(Problem requirements)
Would it be possible to copy exactly the lines from the one containing "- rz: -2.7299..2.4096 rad" to the end of the entries, including both and nothing else?

(The records)

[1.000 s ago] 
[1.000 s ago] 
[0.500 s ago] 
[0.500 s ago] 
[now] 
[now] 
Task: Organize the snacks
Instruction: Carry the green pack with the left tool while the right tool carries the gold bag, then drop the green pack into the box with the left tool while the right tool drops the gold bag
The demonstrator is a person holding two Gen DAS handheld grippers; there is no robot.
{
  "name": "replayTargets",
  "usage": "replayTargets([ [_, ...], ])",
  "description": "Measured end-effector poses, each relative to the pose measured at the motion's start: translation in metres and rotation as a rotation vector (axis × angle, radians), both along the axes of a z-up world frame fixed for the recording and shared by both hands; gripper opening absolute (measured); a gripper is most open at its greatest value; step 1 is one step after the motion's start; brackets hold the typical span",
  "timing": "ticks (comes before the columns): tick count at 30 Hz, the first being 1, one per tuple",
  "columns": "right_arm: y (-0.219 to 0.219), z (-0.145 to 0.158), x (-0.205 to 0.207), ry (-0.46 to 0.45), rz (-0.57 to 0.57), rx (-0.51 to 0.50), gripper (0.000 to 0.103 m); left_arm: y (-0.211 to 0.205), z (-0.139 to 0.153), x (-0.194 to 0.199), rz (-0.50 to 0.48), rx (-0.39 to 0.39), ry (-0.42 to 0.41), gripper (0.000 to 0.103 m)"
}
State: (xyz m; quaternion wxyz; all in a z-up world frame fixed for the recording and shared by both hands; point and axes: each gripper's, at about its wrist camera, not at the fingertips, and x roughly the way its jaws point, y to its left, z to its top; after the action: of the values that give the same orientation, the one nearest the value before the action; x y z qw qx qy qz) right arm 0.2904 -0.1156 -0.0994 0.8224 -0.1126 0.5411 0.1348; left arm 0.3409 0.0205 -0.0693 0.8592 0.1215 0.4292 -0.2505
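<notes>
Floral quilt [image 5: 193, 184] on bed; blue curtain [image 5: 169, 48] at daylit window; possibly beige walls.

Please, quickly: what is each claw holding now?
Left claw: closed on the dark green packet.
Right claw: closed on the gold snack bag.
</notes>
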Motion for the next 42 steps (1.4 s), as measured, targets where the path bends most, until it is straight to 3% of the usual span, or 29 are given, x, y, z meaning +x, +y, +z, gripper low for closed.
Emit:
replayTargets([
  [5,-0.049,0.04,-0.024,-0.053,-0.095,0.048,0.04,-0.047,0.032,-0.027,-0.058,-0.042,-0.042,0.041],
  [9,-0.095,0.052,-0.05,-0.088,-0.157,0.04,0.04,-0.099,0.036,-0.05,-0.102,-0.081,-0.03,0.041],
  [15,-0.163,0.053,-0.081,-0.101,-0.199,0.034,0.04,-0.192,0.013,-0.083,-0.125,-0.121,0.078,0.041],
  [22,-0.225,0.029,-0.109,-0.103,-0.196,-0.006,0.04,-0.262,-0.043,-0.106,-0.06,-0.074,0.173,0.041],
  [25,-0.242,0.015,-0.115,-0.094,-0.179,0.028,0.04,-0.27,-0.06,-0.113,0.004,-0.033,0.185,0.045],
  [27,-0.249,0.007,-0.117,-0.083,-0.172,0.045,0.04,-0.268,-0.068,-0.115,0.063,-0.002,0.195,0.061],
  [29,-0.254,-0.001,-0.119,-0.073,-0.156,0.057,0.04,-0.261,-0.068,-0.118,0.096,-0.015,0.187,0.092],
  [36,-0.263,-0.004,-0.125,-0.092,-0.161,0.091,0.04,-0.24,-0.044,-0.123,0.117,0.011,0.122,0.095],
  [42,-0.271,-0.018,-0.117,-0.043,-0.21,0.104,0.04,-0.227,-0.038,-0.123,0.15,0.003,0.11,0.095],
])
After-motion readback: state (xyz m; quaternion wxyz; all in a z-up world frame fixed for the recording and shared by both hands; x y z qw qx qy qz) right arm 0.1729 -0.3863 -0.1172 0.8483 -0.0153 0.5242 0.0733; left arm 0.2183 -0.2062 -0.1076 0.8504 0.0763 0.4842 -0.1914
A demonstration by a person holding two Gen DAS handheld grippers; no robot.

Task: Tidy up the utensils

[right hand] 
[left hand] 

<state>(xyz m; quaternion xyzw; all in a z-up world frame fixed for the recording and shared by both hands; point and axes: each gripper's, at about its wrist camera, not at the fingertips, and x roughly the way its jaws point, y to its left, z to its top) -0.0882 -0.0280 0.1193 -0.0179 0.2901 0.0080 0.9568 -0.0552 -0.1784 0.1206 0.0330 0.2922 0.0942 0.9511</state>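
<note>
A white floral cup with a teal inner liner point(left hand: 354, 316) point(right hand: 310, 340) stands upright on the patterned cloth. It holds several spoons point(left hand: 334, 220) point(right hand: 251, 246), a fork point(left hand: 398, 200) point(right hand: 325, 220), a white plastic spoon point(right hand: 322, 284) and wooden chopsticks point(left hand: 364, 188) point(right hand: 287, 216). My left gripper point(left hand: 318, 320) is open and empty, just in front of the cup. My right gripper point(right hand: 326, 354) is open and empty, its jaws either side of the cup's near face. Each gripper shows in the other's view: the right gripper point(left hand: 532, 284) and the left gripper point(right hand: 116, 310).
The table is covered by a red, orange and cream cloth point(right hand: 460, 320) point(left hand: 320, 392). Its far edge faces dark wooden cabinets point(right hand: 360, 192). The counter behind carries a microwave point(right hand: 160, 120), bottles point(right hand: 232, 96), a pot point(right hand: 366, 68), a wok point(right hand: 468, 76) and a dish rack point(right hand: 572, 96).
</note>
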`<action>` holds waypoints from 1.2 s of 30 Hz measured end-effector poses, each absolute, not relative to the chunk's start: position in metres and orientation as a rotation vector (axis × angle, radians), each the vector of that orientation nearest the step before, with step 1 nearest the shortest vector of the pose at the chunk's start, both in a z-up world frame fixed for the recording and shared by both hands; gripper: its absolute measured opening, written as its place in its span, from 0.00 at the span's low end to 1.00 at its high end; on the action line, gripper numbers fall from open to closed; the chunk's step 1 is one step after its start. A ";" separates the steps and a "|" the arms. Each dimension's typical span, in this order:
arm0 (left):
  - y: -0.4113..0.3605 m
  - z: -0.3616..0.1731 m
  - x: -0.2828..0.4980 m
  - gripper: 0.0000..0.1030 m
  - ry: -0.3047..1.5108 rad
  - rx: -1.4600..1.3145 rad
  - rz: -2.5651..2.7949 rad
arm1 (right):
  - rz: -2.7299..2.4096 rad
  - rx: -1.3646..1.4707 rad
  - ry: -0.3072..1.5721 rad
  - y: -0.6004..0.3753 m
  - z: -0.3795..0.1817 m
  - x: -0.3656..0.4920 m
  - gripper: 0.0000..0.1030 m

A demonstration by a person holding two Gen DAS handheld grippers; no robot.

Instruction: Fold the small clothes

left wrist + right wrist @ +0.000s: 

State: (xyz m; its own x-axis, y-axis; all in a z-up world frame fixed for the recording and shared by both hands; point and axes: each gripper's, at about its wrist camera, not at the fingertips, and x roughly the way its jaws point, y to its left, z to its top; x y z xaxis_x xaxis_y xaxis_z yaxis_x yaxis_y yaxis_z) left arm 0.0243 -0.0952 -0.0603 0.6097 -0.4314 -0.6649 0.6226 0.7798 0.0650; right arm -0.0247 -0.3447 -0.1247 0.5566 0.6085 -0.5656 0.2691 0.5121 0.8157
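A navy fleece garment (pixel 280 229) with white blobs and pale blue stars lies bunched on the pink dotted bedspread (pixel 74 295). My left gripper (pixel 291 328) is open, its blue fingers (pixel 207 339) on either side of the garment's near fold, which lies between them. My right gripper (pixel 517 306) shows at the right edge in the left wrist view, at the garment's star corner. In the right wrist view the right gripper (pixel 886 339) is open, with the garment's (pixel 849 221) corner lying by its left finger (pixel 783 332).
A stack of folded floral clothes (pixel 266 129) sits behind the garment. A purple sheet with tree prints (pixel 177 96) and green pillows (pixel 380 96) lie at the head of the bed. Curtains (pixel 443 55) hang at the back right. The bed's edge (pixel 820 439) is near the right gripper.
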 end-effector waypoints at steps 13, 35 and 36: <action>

(Output for this task)
  - rz: -2.7299..2.4096 rad
  - rx: -1.3646..1.4707 rad
  - ry: -0.3072..1.5721 rad
  - y: -0.6004..0.3753 m
  - z: -0.3795..0.1817 m
  - x: -0.3656..0.4920 m
  - gripper: 0.0000..0.1030 m

A demonstration by a person holding two Gen DAS handheld grippers; no robot.

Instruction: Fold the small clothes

left wrist + right wrist @ +0.000s: 

State: (xyz m; its own x-axis, y-axis; all in a z-up world frame fixed for the recording and shared by both hands; point and axes: each gripper's, at about its wrist camera, not at the fingertips, and x roughly the way its jaws point, y to its left, z to its top; x y z xaxis_x xaxis_y xaxis_z yaxis_x yaxis_y yaxis_z) left arm 0.0243 -0.0952 -0.0603 0.6097 -0.4314 -0.6649 0.6226 0.7798 0.0650; right arm -0.0247 -0.3447 -0.1247 0.5566 0.6085 -0.5656 0.2691 0.5121 0.8157
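A navy fleece garment (pixel 280 229) with white blobs and pale blue stars lies bunched on the pink dotted bedspread (pixel 74 295). My left gripper (pixel 291 328) is open, its blue fingers (pixel 207 339) on either side of the garment's near fold, which lies between them. My right gripper (pixel 517 306) shows at the right edge in the left wrist view, at the garment's star corner. In the right wrist view the right gripper (pixel 886 339) is open, with the garment's (pixel 849 221) corner lying by its left finger (pixel 783 332).
A stack of folded floral clothes (pixel 266 129) sits behind the garment. A purple sheet with tree prints (pixel 177 96) and green pillows (pixel 380 96) lie at the head of the bed. Curtains (pixel 443 55) hang at the back right. The bed's edge (pixel 820 439) is near the right gripper.
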 end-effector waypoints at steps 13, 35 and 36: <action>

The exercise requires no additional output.